INSTRUCTIONS FOR THE TASK: Reproduce every line below exactly as written; do not include the images.
· · · · · · ·
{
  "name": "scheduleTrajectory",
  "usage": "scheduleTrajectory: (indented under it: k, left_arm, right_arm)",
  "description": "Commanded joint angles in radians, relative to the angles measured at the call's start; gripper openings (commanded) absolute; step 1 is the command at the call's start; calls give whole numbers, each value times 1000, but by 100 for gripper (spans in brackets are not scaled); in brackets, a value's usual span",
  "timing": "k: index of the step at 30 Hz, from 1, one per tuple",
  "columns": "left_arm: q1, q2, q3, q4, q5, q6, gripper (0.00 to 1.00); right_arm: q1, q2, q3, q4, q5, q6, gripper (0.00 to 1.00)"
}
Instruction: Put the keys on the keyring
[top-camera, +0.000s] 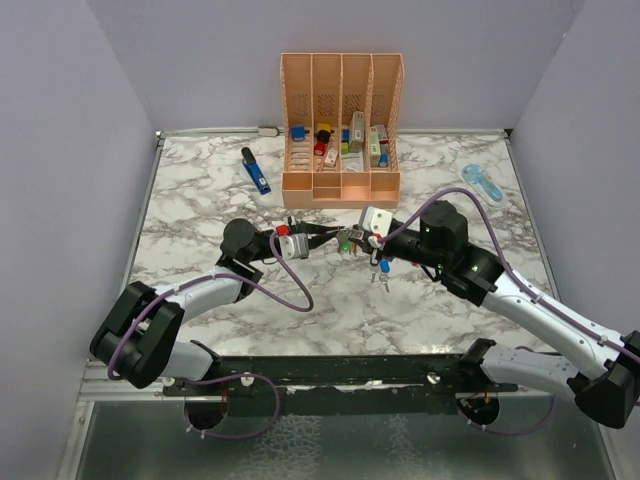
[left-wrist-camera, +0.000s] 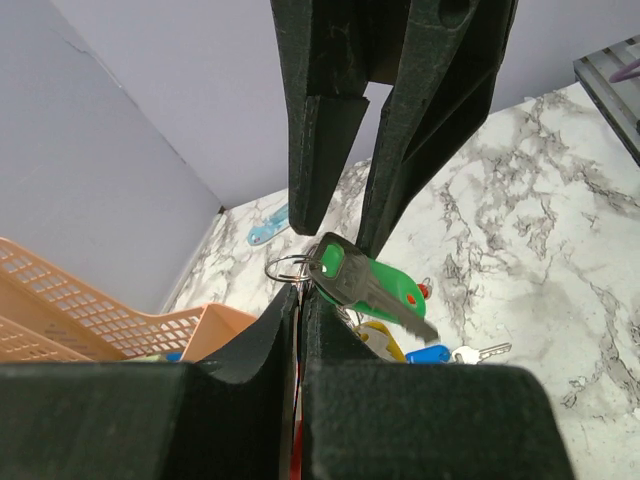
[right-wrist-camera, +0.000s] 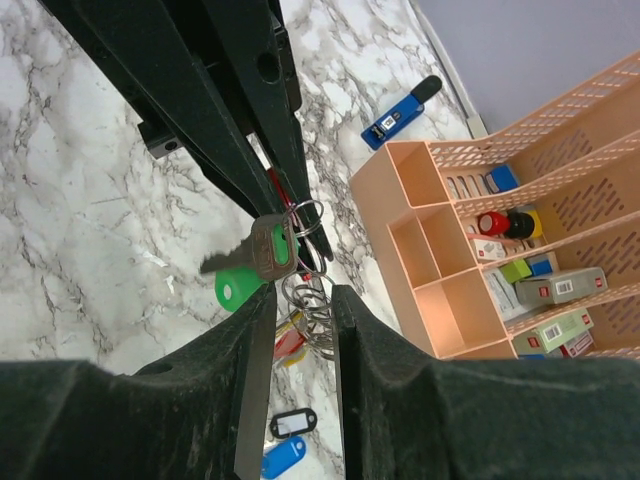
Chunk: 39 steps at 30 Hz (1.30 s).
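Green key (left-wrist-camera: 345, 280) between inward-reaching arms; left hand (left-wrist-camera: 299, 300) clamped on keyring (right-wrist-camera: 280, 191), right hand (right-wrist-camera: 303, 300) grip indiscernible

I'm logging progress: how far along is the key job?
Done: several keys look bunched on linked rings. In hand: the left gripper seems shut on the red keyring, with the green key and a metal ring at its tips, facing the right gripper. Left: I cannot tell whether that key is threaded on; it probably needs seating.
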Motion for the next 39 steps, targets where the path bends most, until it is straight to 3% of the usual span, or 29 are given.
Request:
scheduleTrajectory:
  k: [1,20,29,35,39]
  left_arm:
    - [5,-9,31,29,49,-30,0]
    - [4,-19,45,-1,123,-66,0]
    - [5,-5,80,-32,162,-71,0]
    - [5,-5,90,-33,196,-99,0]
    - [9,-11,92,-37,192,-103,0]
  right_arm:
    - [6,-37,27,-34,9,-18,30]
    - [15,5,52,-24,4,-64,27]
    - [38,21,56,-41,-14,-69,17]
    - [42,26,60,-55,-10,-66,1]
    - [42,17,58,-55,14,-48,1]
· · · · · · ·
ANSWER BOX:
{
  "name": "scheduleTrajectory",
  "usage": "scheduleTrajectory: (indented under it: k, left_arm, right_arm)",
  "description": "Commanded joint angles in radians, relative to the angles measured at the call's start; gripper openings (commanded) absolute; step 1 is the command at the call's start; calls give whole numbers, each value times 1000, but by 100 for gripper (spans in brackets are not scaled); in brackets, a value's usual span",
  "timing": "k: index of the step at 30 Hz, from 1, one per tuple",
  "columns": "left_arm: q1, q2, q3, q4, q5, q6, gripper (0.00 to 1.00); right_arm: q1, q2, q3, q4, q5, q6, gripper (0.00 to 1.00)"
}
Instruction: Put the keys on the keyring
[top-camera, +0.000s] 
[left-wrist-camera, +0.000s] 
[right-wrist-camera, +0.000s] 
Chunk: 39 steps at 30 Hz (1.30 s).
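Green key (left-wrist-camera: 345, 280) between inward-reaching arms; left hand (left-wrist-camera: 299, 300) clamped on keyring (right-wrist-camera: 280, 191), right hand (right-wrist-camera: 303, 300) grip indiscernible

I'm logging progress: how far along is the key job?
Done: several keys look bunched on linked rings. In hand: the left gripper seems shut on the red keyring, with the green key and a metal ring at its tips, facing the right gripper. Left: I cannot tell whether that key is threaded on; it probably needs seating.
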Motion for the next 39 steps, targets where the path bends most, until it is straight to 3% of the usual span, or 29 are given.
Request:
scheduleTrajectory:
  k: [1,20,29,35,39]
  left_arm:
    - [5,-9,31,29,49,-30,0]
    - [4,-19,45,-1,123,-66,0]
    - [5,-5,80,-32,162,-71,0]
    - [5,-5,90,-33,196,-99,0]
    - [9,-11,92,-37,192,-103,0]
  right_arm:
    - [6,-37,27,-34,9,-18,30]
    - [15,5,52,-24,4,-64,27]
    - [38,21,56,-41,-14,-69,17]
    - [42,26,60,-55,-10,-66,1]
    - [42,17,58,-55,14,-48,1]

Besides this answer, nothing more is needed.